Concernant la violation de l’article 5 § 1, la Cour relève que l’autorité préfectorale a recherché, si, compte tenu de la présence d’un enfant mineur, une mesure moins restrictive que le placement en rétention était possible. Elle a estimé qu’il n’était plus envisageable de recourir aux mesures d’assignation à résidence qui avaient été mises en œuvre dans un premier temps, compte tenu du risque de fuite que, selon elle, révélait la déclaration de la première requérante de refuser d’exécuter la procédure de transfert. La Cour observe que le JLD s’est livré aux mêmes vérifications et appréciations avant d’ordonner la prolongation de la période de rétention pour une durée de 28 jours.
S’il ne lui appartient pas en principe, dans le cadre du contrôle du respect de l’article 5 § 1, de substituer son appréciation à celle des autorités nationales, la Cour doit vérifier, dès lors qu’un enfant mineur est ici en cause, si la mesure litigieuse était nécessaire pour atteindre le but qu’elle poursuit. Au cas d’espèce, elle estime disposer d’éléments suffisants, lesquels ont conduit au constat d’une violation de l’article 3 de la Convention, pour établir que les autorités internes n’ont pas effectivement vérifié, dans le cadre de la mise en œuvre du régime juridique désormais applicable en France, que le placement initial en rétention administrative de la première requérante accompagnée de son enfant mineur puis sa prolongation constituaient des mesures de dernier ressort auxquelles aucune autre moins restrictive ne pouvait être substituée. Partant, il y a eu violation de l’article 5 § 1 de la Convention à l’égard de la seconde requérante.
La Cour relève avec satisfaction que le droit français définit, de manière précise, les conditions dans lesquelles le JLD contrôle la légalité du placement initial en détention puis décide, le cas échéant, de prolonger la période de rétention. S’agissant du cas de l’espèce, la Cour considère que si le JLD a pris en compte la présence de l’enfant mineur, il s’est borné, pour ce faire, à relever que le centre de rétention était habilité à recevoir des familles et disposait d’équipements spécifiques adaptés, ainsi qu’à mentionner la durée limitée de la rétention sans véritablement s’attacher, dans le cadre de son contrôle de la légalité de la mesure de rétention et de son appréciation de la possibilité de la prolonger au-delà d’une brève période, aux conditions concrètes dans lesquelles le nourrisson était privé de liberté.

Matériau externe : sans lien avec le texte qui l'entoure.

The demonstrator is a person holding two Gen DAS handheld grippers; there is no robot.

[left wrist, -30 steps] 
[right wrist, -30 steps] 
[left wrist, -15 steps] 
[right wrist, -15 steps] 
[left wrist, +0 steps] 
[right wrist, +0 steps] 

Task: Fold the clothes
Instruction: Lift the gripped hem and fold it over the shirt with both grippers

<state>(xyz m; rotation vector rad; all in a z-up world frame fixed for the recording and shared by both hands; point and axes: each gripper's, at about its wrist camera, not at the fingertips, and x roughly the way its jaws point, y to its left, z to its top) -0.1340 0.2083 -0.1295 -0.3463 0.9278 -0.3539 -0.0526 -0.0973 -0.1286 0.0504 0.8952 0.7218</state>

Ensuite, le JLD, constatant qu’aucun vol à destination de l’Italie n’était prévu à bref délai, a conclu à l’absence de mesure alternative après avoir considéré que les requérantes n’offraient aucune solution d’hébergement et qu’elles ne remplissaient pas les conditions d’une assignation à résidence. La Cour constate néanmoins que la circonstance que, jusqu’à leur placement en rétention, les requérantes faisaient l’objet, à l’endroit où elles étaient alors hébergées par le conseil départemental, de mesures d’assignation à résidence qu’elles avaient respectées, n’a pas été sérieusement prise en considération.
Enfin la Cour note qu’alors même que la loi prévoit qu’en la matière « L’intérêt supérieur de l’enfant doit être une considération primordiale », ni le JLD ni le magistrat délégué par le premier président de la cour d’appel n’ont suffisamment tenu compte de la présence de la seconde requérante et de son statut d’enfant mineur, avant d’apprécier la légalité du placement initial et d’ordonner la prolongation de la rétention administrative pour une durée de vingt-huit jours dans le cadre du contrôle juridictionnel qu’il leur incombait d’exercer.
L’ absence de vérification effective des conditions qui concernent tant la légalité de la mesure de rétention en droit interne que le principe de légalité au sens de la Convention est particulièrement imputable aux juridictions internes auxquelles il incombait de s’assurer effectivement de la légalité du placement initial puis du maintien en rétention de l’enfant mineur. Il s’ensuit que la requérante mineure n’a pas bénéficié d’un contrôle portant sur l’ensemble des conditions auxquelles est subordonnée la régularité de la rétention au regard du paragraphe 1 de l’article 5. Partant, il y a eu violation de l’article 5 § 4 de la Convention à son égard.